EXERCISE: Your answer must be a word-for-word copy of the listing below, minus its pictures.

PROVIDED MATERIAL:
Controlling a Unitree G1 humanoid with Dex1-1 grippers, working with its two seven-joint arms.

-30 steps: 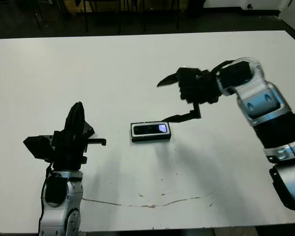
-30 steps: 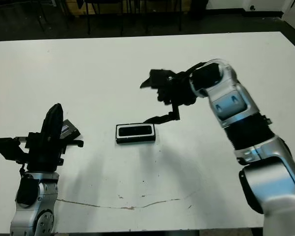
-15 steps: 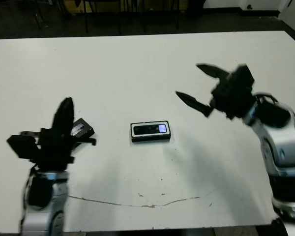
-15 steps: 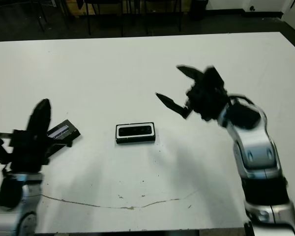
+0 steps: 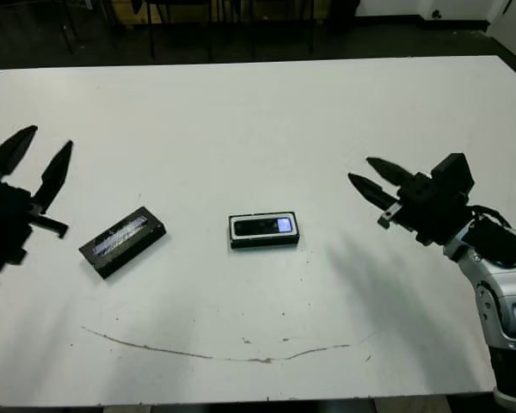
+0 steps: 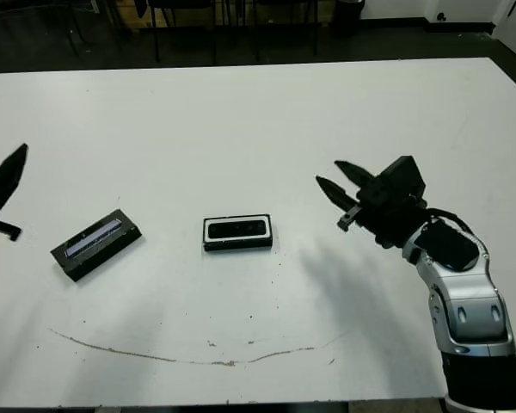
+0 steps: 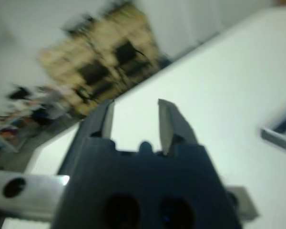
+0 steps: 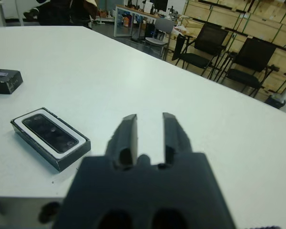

ANSWER FOR THE TASK:
Controlling a Unitree G1 humanoid with Dex1-1 grippers, working with its two seven-joint arms.

-30 steps: 
-30 steps: 
-15 steps: 
-15 steps: 
+0 steps: 
+0 steps: 
+0 steps: 
+0 steps: 

The output contains nothing further.